Nouvelle : De clous, de papiers, des souvenirs
Par Céline Huet l Illustrations. Sandrine Nany
Dans son arrière-boutique, sur les étagères poussiéreuses, entre les savons noirs invendables et quelques boites de graisses vides à recycler, mon grand-père entreposait, rangeait, entassait des petits papiers au gré, me semblait-il, de son humeur. À part moi, son gâteau-patate, et premier petit-fils, personne ne pénétrait dans ce lieu sombre, ni ne s’intéressait aux objets qui se fondaient dans le décor : les bouts de ficelles, les statues aux bras cassés, aux têtes fêlées, les paniers en osiers pleins de vis rouillées et de mouchoirs jetables souillés par le temps, ou encore les surprises agréables ou pas, comme les bib, les araignées séchées suspendues à un fil presque invisible.
Même ma grand-mère ne s’y risquait pas, elle laissait son homme se débrouiller dans son nid de poussière avec ses cliques et ses claques. Les claques, je me suis souvent demandé ce que c’était. Quant aux cliques — et à cause du bruissement sourd des vagues quand je retournais leurs contenants — pour moi, cela représentait les clous et pointes de différentes grosseurs rangées dans des moques quigoz. Une manie de jeunesse, période heureuse où grand-père exerçait le métier de cordonnier. J’aimais retirer le couvercle des moques ondulées, puis déverser leurs contenus sur la planche où je m’asseyais, les midis, pendant les vacances, pour manger.

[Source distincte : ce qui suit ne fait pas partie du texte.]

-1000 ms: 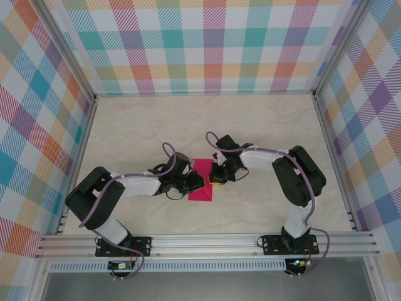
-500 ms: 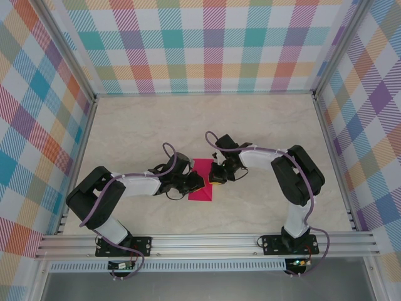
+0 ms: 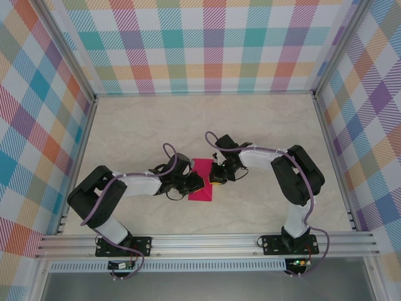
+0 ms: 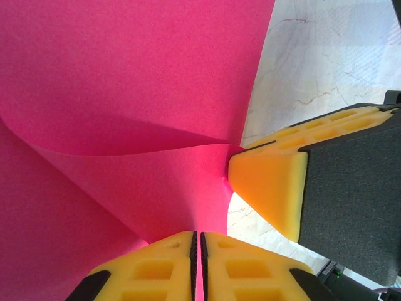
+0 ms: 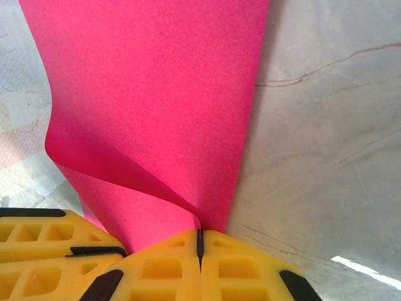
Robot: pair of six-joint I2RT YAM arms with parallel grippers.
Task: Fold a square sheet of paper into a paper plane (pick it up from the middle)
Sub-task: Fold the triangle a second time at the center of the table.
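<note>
The square sheet of paper (image 3: 202, 183) is seen on the bench (image 3: 269, 132), curled over itself. Opposite edges are pinched by the closed left fingers (image 4: 150, 273) and right fingers (image 5: 244, 273), probably so the fold can be aligned.

We see a pale, marble-veined tabletop (image 3: 138, 125). Near its middle rests the square sheet of paper (image 3: 202, 193), magenta-pink, with one layer curling up off it.
</note>
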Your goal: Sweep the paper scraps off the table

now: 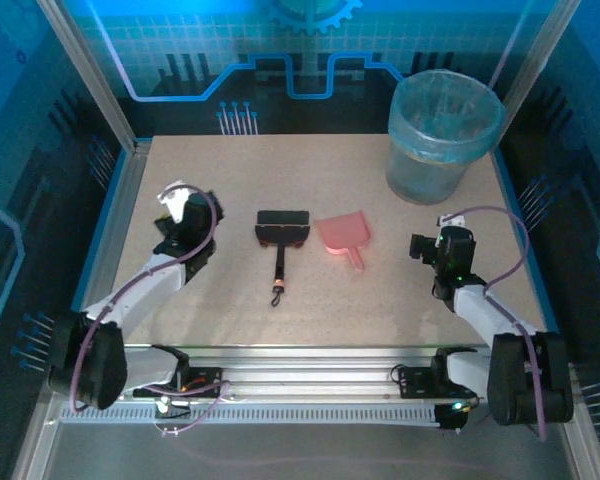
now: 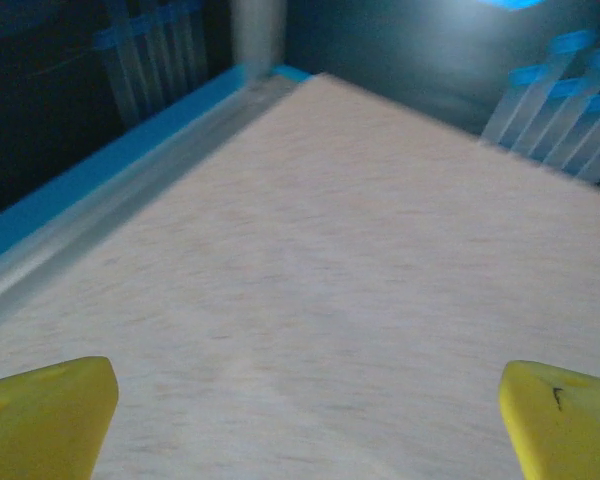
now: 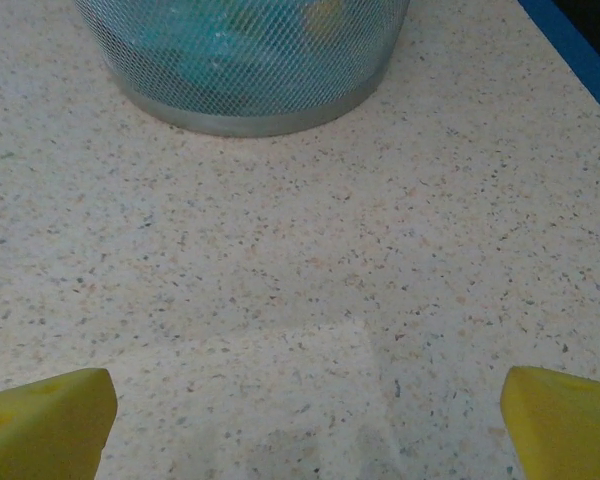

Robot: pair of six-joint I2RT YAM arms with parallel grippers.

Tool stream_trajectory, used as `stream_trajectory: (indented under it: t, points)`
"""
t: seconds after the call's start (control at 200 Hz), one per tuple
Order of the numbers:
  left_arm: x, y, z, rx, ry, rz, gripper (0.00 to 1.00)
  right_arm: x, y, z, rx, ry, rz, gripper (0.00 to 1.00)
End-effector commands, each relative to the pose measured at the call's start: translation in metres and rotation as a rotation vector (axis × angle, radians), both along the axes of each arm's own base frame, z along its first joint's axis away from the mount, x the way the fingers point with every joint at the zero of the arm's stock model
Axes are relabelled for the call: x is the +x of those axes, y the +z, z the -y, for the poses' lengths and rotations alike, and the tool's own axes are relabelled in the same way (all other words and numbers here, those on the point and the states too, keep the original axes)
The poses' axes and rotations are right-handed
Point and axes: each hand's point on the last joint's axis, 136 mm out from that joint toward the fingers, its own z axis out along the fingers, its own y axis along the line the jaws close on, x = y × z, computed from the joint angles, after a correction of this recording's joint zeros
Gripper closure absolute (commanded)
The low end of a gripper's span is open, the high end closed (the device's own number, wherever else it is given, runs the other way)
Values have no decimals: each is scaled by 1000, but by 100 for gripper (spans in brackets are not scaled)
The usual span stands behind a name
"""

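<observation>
No paper scraps show on the table (image 1: pixel 310 170), a beige speckled board in a silver-blue frame. Through the mesh of the bin (image 3: pixel 250 60), blurred blue and yellow shapes show; I cannot tell what they are. My left gripper (image 1: pixel 177 200) hovers over the left part of the table, pointing at the back-left corner. In the left wrist view it (image 2: pixel 305 420) is open, its yellow fingertips (image 2: pixel 45 415) wide apart over bare board. My right gripper (image 1: pixel 427 244) sits near the right side, facing the bin, and is open (image 3: pixel 305 420) with nothing between its fingers.
A black hand brush (image 1: pixel 281 232) lies in the middle of the table, handle toward me. A pink dustpan (image 1: pixel 342 236) lies just right of it. The translucent blue bin (image 1: pixel 443 135) stands at the back right corner. The metal frame (image 2: pixel 110 200) edges the board on the left.
</observation>
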Motion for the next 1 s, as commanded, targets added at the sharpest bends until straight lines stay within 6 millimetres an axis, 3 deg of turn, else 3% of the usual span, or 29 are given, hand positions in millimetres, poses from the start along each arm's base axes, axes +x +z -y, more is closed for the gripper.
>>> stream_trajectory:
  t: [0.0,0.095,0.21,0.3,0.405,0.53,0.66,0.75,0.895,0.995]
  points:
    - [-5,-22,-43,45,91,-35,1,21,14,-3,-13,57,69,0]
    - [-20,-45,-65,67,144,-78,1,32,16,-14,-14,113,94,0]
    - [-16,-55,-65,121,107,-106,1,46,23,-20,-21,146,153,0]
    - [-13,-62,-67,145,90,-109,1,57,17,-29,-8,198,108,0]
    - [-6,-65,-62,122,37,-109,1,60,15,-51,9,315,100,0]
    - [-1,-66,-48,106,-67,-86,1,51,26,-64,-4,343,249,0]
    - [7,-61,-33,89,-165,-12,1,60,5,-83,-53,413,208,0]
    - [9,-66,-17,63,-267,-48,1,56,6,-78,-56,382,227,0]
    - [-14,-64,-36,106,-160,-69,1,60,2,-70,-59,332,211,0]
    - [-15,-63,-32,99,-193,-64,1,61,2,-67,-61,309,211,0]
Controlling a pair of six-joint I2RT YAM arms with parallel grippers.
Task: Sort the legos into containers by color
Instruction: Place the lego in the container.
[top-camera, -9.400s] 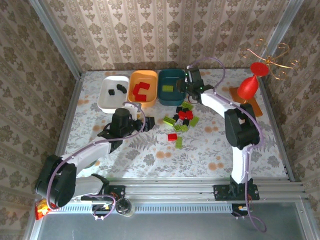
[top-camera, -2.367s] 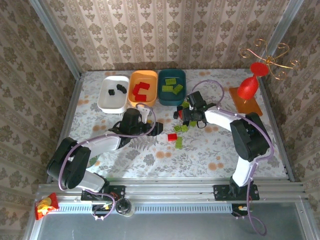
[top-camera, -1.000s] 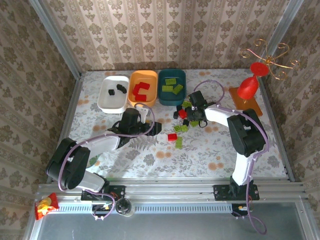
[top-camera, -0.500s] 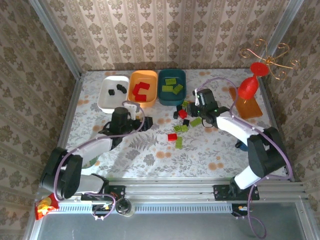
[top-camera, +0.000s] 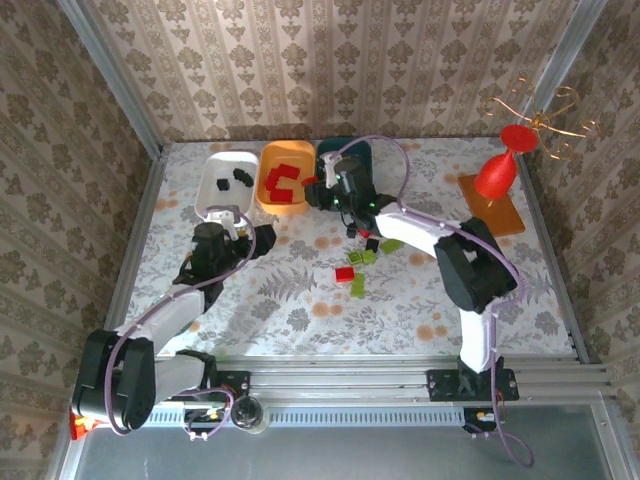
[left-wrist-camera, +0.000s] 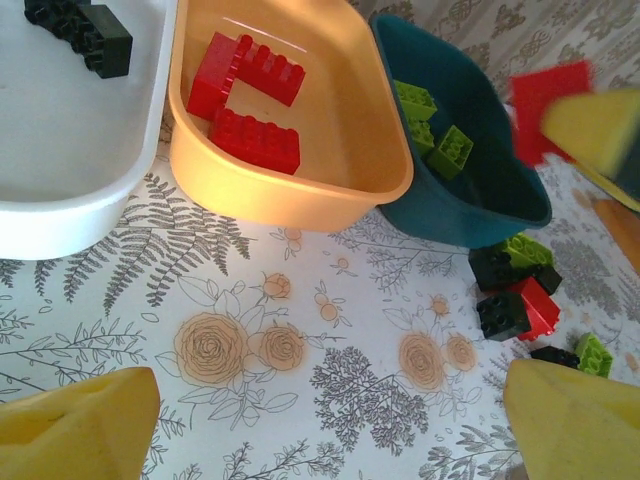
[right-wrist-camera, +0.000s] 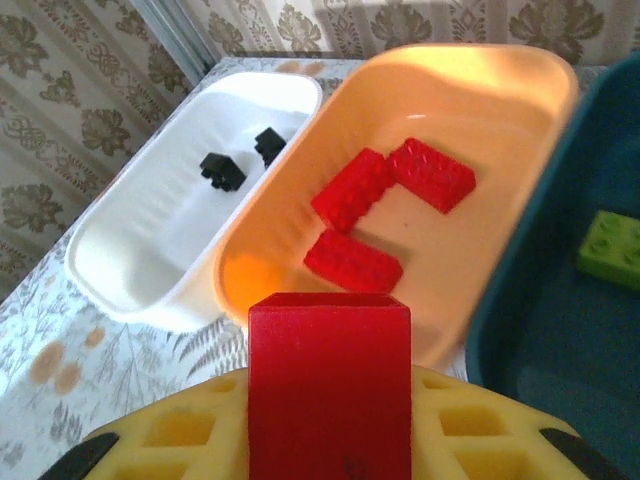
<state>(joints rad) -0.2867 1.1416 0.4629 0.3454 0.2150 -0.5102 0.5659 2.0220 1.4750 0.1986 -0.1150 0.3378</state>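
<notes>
Red lego (right-wrist-camera: 329, 385) has come off the pile (top-camera: 362, 256) within the last second and now hangs at 6 o'clock of the orange tray (right-wrist-camera: 470, 240) (three reds already lie inside), clenched in the right hand (right-wrist-camera: 329, 445). Dropping it into its matching colour looks next. Left hand (left-wrist-camera: 325, 420), released and empty, has backed off to 6 o'clock of the white tray (top-camera: 205, 200), above the surface (top-camera: 300, 290).

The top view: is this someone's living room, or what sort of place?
Probably a test booth dressed up as a room: wallpaper panels set in a metal frame, robot arms bolted to a rail, and toy bricks laid out beside sorting trays.
</notes>
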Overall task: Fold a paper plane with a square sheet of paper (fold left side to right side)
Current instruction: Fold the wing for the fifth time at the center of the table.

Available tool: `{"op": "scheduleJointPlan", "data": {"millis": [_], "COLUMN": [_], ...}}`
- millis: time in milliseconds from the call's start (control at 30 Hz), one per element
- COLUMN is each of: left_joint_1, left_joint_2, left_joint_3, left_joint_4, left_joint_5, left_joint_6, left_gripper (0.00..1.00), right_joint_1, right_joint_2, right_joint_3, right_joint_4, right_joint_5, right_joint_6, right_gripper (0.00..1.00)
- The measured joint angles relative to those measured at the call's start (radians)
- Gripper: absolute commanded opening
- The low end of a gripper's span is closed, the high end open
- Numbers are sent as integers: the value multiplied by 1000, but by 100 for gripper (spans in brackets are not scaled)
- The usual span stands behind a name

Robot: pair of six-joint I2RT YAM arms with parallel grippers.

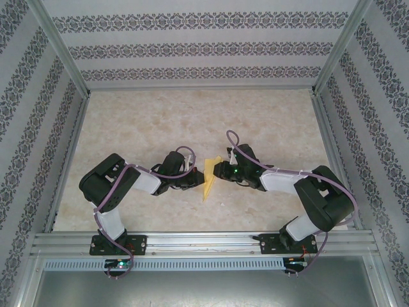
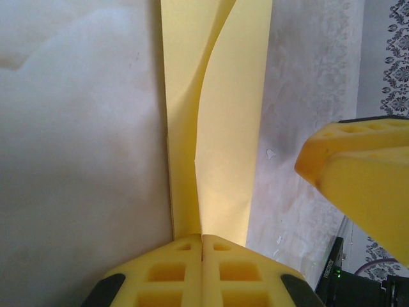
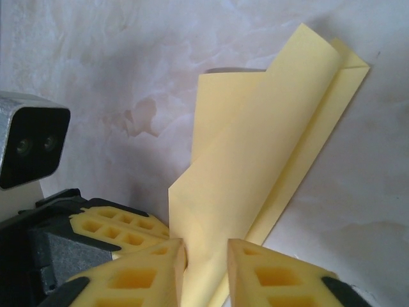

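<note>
From above, the folded yellow sheet of paper lies on the bench, midway between the left and right edges and nearer the near edge than the far one. It looks like a narrow pointed strip there, its tip toward the near edge. The left pincer meets it from one side and the right pincer from the other. How the fingers stand is too small to tell in that view.

The left wrist view settles it for the left pincer. Its two yellow fingers are pressed flat together, with the near end of the sheet of paper clamped in the seam. Two loose layers fan away from the grip over the bench. One finger of the right pincer juts in from the side, with a strip of bare bench between it and the paper.

The right wrist view shows the right pincer partly open. Its fingers stand a little apart and the paper rises between them, its curled layers and folded far corner plain to see. The left pincer's fingers sit just beside it, under the left wrist camera.

The left arm rises from its base at the near edge. Its elbow is bent out toward the left edge and its forearm is laid low, reaching in to the middle. The right arm mirrors this, with its elbow toward the right edge.
</note>
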Motion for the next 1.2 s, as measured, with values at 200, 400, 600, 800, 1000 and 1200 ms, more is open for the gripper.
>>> {"op": "scheduleJointPlan", "data": {"millis": [200,400,600,800,1000,1200], "left_joint_1": [1,1,3,4,4,4], "left_joint_2": [-2,-3,-3,-3,-3,-3], "left_joint_3": [2,2,2,2,2,2], "left_joint_4": [-8,-10,-11,-13,-14,-13], "left_joint_5": [-3,-5,-7,-9,-11,-11], "left_joint_6": [0,0,-1,-5,-8,-9], "left_gripper": [0,0,0,0,0,0], "right_joint_1": [0,1,1,1,1,1], "right_joint_2": [53,90,128,149,158,165], "right_joint_3": [53,76,80,90,91,91], "right_joint_4": [-3,-3,-4,-4,-18,-32], "right_joint_5": [-16,-18,-18,-18,-16,-10], "right_joint_6": [-2,-5,-8,-8,-8,-13], "right_gripper": [17,17,17,16,16,13]}}
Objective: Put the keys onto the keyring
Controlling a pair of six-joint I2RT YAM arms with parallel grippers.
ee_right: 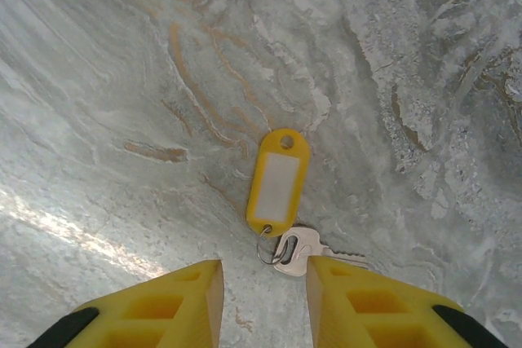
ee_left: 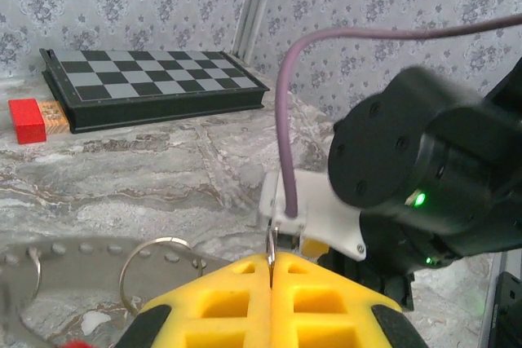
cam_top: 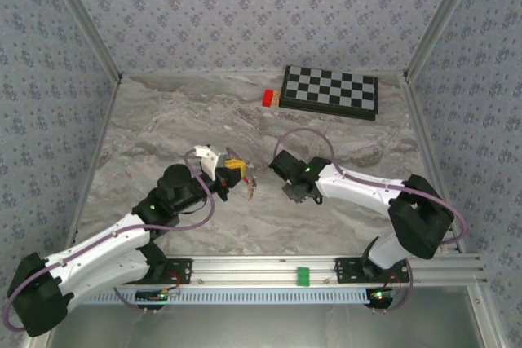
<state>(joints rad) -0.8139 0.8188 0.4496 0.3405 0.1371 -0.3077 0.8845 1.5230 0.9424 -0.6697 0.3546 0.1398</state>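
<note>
Left jaws: fully closed, yellow pads (ee_left: 220, 307) pressed face to face, with a thin metal edge (ee_left: 270, 247) nipped in the seam and standing up from it. Seen edge-on, so I cannot tell what it belongs to.

Right jaws: open, pads (ee_right: 155, 307) well apart, nothing held.

Key (ee_right: 295, 250): one small silver key lying flat on the counter (ee_right: 122, 79), just ahead of the open right jaws and in line with the gap. Its blade points right and runs partly behind the right-hand pad. A small split ring (ee_right: 265, 246) through its head joins it to an oval yellow tag (ee_right: 277, 178) with a white label window and a hole at the far end.

Keyring (ee_left: 159, 240): thin grey loop, just left of the closed left pads and partly hidden behind them. A blurred grey strip with holes (ee_left: 73, 254) sits beside it. Whether loop and pinched edge are one piece cannot be told.

Top view: a small yellowish item (cam_top: 250, 190) sits between the two arm tips, too small to identify.

Surroundings: the right arm's black wrist (ee_left: 424, 160), green light on, is close ahead of the left jaws. At the far wall there is a folded chessboard (ee_left: 155, 71), with a red block (ee_left: 27, 120) just beside it.
</note>
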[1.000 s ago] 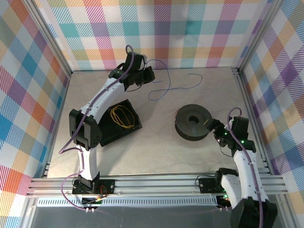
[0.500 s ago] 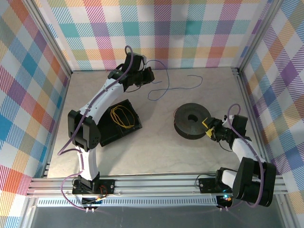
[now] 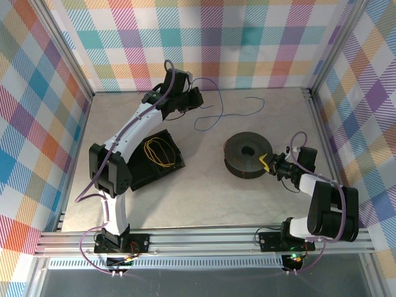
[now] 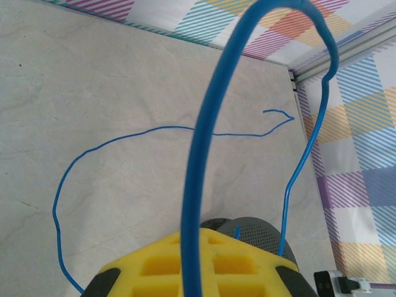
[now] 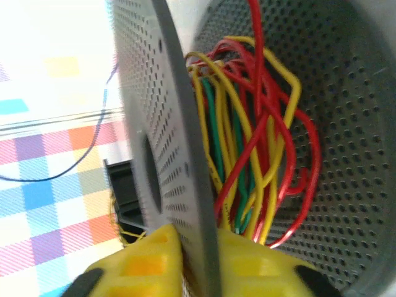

Dans la masse argentée, je plongeais mes doigts, même si ça piquait un peu. Je m’amusais lorsqu’il fallait remettre ensuite les clous dans leurs moques. Mon grand-père me tendait alors un aimant en forme de u majuscule et ils se levaient tous au garde-à-vous, les clous. Et les vis égarées dans la masse de pointes. À mon commandement, comme une grappe de moutons hérissés, ils se tassaient contre l’aimant. À pleine main, je les descellais, et les larguais, observant la pluie de ferrailles fatiguées tombant dans les moques comme des soldats tombés à la guerre. Occupé à faire vivre ou mourir un monde inanimé, imaginaire, j’étais libre. Je pouvais recommencer mon jeu autant que désiré ; mélanger les caisses, les clous, les pointes, les vis. Tant que je m’amusais, son sourire m’assurait qu’entre grand-père et petit-fils la colère ne s’immisce pas.